Task:
Exact transcription of the data below is required, without the images.

Materials provided:

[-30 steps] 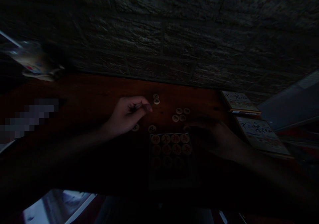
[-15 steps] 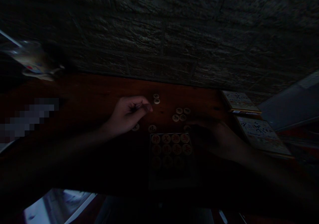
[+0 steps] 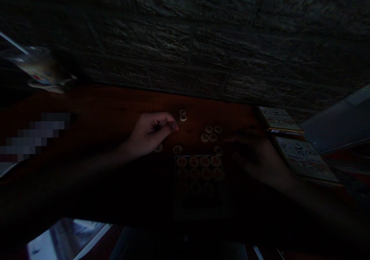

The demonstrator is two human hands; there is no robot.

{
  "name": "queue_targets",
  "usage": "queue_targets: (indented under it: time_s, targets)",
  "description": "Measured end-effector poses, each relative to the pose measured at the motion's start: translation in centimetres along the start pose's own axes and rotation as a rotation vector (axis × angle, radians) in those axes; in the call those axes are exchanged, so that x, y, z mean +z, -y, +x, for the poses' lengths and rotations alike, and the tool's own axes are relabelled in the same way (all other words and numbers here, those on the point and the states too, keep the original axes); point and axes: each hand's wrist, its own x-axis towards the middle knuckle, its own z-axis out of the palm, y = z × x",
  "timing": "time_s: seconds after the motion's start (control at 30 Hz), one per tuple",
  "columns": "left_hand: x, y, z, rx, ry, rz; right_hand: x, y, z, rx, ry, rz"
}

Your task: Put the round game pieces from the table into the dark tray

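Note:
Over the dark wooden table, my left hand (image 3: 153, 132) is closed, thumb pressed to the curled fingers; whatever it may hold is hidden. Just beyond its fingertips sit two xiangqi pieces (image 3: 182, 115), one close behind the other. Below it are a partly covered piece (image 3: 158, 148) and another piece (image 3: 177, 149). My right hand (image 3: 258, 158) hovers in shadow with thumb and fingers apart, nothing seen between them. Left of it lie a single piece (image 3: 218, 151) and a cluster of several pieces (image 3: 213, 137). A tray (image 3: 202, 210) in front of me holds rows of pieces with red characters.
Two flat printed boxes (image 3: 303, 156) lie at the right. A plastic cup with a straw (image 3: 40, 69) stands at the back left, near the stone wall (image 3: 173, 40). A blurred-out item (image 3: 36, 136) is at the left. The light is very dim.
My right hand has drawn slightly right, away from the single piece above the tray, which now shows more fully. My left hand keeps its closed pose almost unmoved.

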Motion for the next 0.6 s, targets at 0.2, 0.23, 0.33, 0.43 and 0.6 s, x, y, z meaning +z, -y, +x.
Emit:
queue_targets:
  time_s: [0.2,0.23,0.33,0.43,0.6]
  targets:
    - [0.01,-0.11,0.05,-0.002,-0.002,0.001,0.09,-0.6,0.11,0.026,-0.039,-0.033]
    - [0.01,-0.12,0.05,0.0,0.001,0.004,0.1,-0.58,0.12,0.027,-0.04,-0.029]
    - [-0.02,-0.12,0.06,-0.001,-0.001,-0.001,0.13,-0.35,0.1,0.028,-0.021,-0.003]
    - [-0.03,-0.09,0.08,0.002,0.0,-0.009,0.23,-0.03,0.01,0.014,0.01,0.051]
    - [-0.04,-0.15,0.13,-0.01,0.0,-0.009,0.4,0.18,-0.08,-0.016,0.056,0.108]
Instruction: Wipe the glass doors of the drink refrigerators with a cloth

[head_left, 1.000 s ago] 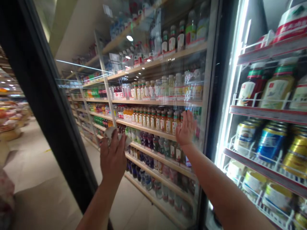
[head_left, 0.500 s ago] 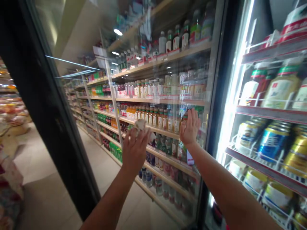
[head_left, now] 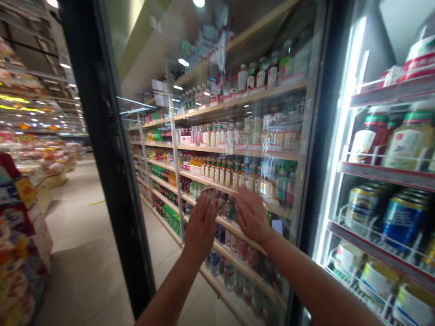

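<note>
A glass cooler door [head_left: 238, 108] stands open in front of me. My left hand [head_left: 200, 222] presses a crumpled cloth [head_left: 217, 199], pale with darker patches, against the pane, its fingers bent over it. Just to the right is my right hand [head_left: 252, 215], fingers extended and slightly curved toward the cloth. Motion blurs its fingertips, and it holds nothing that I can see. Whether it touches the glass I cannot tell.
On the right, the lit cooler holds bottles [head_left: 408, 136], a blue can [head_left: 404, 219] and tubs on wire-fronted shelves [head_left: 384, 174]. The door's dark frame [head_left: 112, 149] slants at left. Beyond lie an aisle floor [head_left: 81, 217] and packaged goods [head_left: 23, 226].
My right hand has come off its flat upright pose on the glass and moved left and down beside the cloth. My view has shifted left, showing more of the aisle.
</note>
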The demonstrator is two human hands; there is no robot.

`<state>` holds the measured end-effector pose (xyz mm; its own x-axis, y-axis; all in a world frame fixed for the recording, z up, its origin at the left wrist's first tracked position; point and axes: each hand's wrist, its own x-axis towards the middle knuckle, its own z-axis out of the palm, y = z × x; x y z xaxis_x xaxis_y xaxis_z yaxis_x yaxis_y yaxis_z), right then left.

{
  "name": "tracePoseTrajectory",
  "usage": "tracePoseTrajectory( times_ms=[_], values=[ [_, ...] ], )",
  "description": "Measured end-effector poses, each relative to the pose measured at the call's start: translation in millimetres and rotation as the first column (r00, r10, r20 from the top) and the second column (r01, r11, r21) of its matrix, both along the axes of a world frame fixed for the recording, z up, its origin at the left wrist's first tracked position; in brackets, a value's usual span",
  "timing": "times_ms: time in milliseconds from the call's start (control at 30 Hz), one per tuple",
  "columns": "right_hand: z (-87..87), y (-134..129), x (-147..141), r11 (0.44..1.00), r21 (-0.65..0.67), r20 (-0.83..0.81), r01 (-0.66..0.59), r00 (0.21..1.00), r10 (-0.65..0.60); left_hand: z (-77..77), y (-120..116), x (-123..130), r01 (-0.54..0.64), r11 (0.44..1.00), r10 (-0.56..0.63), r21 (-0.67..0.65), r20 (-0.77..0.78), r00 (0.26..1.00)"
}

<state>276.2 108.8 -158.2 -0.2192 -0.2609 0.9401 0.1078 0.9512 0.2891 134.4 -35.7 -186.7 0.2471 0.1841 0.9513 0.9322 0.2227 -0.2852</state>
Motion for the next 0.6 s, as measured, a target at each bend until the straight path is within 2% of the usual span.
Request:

Written solution:
[-30 steps] 
[-15 steps] 
[+0 steps] 

The demonstrator is two human hands; there is no robot.

{
  "name": "queue_targets",
  "usage": "queue_targets: (indented under it: time_s, targets)",
  "description": "Measured end-effector poses, each relative to the pose measured at the motion's start: translation in centimetres along the start pose's own axes and rotation as a rotation vector (axis × angle, radians) in those axes; in the call those axes are exchanged, so that x, y, z mean +z, -y, +x, for the poses' lengths and rotations alike, and the tool's own axes are relabelled in the same way (all other words and numbers here, those on the point and the states too, keep the original axes); point and axes: each hand's wrist, its own x-axis towards the middle knuckle, its own z-axis out of the palm, y = z × x",
  "timing": "time_s: seconds after the motion's start (control at 30 Hz), one per tuple",
  "columns": "left_hand: x, y, z, rx, ry, rz; right_hand: x, y, z, rx, ry, rz"
}

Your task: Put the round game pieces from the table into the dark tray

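Note:
Over the dark wooden table, my left hand (image 3: 153, 132) is closed, thumb pressed to the curled fingers; whatever it may hold is hidden. Just beyond its fingertips sit two xiangqi pieces (image 3: 182, 115), one close behind the other. Below it are a partly covered piece (image 3: 158, 148) and another piece (image 3: 177, 149). My right hand (image 3: 258, 158) hovers in shadow with thumb and fingers apart, nothing seen between them. Left of it lie a single piece (image 3: 218, 151) and a cluster of several pieces (image 3: 213, 137). A tray (image 3: 202, 210) in front of me holds rows of pieces with red characters.
Two flat printed boxes (image 3: 303, 156) lie at the right. A plastic cup with a straw (image 3: 40, 69) stands at the back left, near the stone wall (image 3: 173, 40). A blurred-out item (image 3: 36, 136) is at the left. The light is very dim.
My right hand has drawn slightly right, away from the single piece above the tray, which now shows more fully. My left hand keeps its closed pose almost unmoved.
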
Motion for the next 0.6 s, targets at 0.2, 0.23, 0.33, 0.43 and 0.6 s, x, y, z meaning +z, -y, +x.
Emit:
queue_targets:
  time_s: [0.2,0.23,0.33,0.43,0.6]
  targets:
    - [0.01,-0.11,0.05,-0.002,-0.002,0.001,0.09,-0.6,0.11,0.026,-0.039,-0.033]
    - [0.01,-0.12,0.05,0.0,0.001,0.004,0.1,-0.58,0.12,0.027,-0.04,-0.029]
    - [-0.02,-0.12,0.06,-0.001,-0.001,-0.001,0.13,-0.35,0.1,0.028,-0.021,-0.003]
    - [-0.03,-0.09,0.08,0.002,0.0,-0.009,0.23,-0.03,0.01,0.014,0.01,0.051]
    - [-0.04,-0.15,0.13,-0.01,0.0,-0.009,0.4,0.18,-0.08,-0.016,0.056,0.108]
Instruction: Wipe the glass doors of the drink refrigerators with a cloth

[head_left, 1.000 s ago] 
[head_left, 0.500 s ago] 
[head_left, now] 

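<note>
A glass cooler door [head_left: 238, 108] stands open in front of me. My left hand [head_left: 200, 222] presses a crumpled cloth [head_left: 217, 199], pale with darker patches, against the pane, its fingers bent over it. Just to the right is my right hand [head_left: 252, 215], fingers extended and slightly curved toward the cloth. Motion blurs its fingertips, and it holds nothing that I can see. Whether it touches the glass I cannot tell.
On the right, the lit cooler holds bottles [head_left: 408, 136], a blue can [head_left: 404, 219] and tubs on wire-fronted shelves [head_left: 384, 174]. The door's dark frame [head_left: 112, 149] slants at left. Beyond lie an aisle floor [head_left: 81, 217] and packaged goods [head_left: 23, 226].
My right hand has come off its flat upright pose on the glass and moved left and down beside the cloth. My view has shifted left, showing more of the aisle.
</note>
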The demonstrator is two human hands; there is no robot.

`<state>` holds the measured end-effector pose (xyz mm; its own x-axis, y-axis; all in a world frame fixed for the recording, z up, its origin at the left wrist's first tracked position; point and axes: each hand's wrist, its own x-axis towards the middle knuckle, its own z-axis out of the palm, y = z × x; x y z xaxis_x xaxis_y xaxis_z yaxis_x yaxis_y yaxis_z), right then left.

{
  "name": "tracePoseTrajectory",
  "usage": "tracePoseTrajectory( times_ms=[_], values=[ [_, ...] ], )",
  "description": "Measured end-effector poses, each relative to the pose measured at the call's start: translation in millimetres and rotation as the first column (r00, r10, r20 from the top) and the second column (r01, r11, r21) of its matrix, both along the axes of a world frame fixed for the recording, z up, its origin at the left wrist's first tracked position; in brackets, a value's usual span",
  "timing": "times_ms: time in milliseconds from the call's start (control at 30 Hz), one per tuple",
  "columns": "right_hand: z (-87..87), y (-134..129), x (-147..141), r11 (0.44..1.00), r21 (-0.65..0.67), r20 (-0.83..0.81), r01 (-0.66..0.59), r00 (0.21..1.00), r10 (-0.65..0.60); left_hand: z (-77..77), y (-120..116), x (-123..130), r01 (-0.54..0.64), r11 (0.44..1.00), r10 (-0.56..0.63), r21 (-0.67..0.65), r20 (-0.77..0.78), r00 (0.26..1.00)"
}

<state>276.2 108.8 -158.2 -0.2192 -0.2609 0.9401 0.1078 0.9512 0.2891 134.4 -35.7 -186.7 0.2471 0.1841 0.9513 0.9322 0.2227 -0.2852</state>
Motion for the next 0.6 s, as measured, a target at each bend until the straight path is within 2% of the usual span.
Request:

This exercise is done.